Aim of the task:
For this listing, the lines between the one holding "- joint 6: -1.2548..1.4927" and the one holding "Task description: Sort", inclusive, must be set down exactly.

Records for this task:
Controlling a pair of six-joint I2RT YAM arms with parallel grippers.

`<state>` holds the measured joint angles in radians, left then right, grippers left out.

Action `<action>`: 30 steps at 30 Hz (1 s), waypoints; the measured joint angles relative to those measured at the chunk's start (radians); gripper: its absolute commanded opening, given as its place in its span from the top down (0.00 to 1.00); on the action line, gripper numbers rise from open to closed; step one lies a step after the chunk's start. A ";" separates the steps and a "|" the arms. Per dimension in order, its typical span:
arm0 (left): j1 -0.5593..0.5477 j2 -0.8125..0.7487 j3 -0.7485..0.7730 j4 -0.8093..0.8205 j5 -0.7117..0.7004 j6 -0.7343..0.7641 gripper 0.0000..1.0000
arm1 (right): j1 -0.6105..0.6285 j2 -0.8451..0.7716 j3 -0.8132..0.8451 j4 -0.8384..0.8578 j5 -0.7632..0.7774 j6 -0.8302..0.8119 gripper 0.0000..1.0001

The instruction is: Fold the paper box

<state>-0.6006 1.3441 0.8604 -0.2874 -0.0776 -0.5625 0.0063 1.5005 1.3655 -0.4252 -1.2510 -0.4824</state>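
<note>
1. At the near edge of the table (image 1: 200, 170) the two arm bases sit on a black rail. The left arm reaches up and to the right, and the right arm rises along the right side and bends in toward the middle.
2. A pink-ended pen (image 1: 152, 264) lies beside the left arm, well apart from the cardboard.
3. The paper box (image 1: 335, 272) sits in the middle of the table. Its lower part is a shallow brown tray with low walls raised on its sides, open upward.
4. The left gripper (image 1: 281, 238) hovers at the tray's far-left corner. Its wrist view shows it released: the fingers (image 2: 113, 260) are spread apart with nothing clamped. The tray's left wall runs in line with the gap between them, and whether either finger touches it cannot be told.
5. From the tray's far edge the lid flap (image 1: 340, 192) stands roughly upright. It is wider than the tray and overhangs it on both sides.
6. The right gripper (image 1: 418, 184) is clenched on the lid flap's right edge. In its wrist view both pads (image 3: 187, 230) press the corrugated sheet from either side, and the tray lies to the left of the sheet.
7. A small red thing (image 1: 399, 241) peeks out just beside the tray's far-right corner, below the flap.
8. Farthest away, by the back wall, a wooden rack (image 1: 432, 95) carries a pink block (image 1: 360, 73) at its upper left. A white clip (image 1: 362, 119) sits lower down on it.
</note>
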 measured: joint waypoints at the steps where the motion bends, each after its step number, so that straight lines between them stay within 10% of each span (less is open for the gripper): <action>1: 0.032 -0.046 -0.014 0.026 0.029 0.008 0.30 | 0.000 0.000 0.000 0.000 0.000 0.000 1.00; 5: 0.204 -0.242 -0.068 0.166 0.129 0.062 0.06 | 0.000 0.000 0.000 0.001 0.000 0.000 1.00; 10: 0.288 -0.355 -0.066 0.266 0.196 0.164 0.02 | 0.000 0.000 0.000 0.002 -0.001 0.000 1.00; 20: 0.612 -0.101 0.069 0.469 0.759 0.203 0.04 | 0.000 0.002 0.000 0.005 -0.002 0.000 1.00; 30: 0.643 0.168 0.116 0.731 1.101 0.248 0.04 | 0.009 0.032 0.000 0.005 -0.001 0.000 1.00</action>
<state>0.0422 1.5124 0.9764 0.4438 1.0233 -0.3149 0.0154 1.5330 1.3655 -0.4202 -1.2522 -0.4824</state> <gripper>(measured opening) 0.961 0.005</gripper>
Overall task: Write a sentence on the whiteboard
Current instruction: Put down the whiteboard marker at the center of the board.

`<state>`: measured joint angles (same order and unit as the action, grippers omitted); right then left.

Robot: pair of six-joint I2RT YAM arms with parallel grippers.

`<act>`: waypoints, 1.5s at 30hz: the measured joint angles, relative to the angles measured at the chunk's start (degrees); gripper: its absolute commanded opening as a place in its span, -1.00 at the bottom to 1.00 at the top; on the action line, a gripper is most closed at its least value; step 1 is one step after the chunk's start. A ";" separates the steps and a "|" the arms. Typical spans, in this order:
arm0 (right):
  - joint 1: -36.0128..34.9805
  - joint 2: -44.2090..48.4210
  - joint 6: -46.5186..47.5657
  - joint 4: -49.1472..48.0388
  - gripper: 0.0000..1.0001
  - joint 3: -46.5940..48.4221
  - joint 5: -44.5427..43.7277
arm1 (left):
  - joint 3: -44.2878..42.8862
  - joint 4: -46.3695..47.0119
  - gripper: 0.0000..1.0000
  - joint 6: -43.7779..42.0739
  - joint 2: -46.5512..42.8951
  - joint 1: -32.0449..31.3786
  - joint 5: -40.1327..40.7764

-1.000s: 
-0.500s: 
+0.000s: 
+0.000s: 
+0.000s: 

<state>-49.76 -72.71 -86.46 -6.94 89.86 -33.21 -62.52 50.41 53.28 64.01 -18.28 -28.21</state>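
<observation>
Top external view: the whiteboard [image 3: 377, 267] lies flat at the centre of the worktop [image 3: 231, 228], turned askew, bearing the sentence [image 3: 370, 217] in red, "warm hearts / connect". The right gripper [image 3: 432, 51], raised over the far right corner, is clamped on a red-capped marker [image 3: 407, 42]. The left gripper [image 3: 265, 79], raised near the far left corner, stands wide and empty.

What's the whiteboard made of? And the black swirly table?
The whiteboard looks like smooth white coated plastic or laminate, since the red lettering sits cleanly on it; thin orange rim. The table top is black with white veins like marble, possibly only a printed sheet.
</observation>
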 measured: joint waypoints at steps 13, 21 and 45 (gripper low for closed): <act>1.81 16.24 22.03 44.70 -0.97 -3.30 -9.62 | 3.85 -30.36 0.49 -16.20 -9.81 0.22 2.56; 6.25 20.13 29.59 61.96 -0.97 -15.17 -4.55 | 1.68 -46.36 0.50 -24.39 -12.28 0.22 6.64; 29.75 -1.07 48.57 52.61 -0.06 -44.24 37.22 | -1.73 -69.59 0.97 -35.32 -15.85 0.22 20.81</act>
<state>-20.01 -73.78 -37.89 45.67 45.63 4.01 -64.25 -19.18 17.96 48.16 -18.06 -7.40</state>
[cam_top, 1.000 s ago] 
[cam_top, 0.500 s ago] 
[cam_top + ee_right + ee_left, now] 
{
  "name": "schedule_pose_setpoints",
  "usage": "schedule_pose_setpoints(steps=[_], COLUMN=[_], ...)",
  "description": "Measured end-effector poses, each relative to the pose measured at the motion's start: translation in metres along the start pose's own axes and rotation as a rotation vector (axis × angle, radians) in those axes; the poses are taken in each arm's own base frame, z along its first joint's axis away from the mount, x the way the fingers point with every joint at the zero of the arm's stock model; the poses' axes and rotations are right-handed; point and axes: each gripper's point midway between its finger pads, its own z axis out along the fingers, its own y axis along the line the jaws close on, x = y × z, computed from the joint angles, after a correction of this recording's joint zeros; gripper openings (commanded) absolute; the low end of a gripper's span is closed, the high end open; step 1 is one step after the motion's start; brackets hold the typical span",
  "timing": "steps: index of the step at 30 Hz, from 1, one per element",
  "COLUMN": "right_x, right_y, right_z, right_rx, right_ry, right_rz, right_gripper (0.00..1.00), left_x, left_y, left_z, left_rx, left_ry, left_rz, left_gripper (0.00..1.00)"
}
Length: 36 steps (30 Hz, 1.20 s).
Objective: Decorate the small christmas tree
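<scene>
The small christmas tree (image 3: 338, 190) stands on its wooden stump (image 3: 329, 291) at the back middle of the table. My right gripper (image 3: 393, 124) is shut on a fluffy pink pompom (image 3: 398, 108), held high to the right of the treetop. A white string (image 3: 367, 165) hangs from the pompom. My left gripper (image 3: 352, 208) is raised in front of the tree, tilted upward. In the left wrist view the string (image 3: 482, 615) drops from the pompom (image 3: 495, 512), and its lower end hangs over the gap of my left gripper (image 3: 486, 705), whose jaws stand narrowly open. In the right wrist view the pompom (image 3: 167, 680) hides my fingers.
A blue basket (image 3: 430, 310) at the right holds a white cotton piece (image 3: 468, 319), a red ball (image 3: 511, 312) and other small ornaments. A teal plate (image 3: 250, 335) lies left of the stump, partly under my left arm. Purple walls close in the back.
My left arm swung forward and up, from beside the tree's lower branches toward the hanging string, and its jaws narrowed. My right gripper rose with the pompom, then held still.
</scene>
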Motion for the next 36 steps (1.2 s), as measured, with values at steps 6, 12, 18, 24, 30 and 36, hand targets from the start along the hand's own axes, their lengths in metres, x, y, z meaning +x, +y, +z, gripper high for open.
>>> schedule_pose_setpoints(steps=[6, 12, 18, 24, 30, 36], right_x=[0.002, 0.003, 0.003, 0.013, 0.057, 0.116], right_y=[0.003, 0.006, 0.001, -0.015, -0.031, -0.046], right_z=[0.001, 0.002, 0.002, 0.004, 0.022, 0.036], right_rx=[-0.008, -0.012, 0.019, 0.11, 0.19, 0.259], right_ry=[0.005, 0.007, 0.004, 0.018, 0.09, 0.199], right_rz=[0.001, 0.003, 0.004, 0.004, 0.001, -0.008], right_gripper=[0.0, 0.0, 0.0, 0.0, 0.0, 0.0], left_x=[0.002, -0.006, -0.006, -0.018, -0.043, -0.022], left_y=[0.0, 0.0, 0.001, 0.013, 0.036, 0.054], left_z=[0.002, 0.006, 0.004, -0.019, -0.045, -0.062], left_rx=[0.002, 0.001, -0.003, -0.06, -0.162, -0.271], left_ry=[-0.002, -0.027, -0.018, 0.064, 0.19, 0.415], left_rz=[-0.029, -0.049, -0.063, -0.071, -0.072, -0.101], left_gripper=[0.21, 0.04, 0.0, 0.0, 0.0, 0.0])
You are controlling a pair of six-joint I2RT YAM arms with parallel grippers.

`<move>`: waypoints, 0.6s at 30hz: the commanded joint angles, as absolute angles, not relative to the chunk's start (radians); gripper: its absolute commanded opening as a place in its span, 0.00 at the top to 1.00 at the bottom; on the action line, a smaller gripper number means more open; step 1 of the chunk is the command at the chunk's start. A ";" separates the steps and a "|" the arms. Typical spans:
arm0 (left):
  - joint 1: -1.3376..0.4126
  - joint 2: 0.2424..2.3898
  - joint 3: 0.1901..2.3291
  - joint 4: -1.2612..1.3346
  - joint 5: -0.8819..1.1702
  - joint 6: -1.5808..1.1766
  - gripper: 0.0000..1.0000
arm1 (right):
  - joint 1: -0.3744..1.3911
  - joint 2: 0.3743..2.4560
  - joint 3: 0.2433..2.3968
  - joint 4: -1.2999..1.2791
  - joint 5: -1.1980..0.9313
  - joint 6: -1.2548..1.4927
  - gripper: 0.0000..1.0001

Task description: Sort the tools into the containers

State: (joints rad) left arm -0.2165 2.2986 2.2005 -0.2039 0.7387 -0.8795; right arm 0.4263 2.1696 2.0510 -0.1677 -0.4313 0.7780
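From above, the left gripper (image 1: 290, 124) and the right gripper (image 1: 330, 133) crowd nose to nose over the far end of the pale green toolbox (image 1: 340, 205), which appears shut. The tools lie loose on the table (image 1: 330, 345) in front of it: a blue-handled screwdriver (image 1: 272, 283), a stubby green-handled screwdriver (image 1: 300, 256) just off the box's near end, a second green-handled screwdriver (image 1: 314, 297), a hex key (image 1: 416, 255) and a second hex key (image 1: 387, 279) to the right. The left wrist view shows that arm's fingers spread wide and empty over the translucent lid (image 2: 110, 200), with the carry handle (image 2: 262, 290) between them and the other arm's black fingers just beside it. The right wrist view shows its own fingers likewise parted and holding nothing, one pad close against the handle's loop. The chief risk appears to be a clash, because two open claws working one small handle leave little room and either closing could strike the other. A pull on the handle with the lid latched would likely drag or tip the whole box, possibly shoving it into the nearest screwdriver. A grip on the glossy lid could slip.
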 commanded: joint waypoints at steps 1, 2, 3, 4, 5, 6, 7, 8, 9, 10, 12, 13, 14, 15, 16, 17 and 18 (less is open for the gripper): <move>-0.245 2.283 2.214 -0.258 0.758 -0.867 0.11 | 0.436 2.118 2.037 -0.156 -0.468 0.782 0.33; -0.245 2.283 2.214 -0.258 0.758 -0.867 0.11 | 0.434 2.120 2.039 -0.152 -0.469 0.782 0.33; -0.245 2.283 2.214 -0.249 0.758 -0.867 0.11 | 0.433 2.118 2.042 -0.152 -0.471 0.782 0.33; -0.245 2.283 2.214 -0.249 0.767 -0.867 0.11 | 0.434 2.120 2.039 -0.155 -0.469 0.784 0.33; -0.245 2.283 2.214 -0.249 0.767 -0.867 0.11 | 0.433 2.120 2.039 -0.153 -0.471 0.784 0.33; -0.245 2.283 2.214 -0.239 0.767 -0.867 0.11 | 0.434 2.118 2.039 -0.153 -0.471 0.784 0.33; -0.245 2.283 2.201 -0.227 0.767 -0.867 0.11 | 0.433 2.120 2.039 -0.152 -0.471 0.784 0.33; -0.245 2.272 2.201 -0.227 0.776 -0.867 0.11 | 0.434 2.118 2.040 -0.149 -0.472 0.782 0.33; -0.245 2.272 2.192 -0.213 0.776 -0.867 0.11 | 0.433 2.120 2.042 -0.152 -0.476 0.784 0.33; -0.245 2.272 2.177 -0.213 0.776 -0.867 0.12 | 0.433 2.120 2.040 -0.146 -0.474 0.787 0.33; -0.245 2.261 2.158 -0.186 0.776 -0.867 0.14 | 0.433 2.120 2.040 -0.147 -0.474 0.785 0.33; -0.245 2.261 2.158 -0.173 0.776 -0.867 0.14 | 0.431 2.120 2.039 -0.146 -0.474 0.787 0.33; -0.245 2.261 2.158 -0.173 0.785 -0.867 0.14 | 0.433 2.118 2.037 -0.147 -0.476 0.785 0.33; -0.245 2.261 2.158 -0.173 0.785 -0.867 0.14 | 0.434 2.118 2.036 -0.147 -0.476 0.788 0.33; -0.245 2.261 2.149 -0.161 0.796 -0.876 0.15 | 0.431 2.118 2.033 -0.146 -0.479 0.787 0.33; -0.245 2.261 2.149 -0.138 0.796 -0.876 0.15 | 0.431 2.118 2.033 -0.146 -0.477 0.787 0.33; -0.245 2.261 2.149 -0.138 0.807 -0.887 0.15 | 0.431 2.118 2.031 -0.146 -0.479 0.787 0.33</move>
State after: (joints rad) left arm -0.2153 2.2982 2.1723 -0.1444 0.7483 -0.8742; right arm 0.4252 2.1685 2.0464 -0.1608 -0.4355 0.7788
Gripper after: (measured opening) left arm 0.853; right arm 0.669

Answer to this exercise:
  - joint 6: -1.2548..1.4927
  - gripper: 0.0000..1.0001

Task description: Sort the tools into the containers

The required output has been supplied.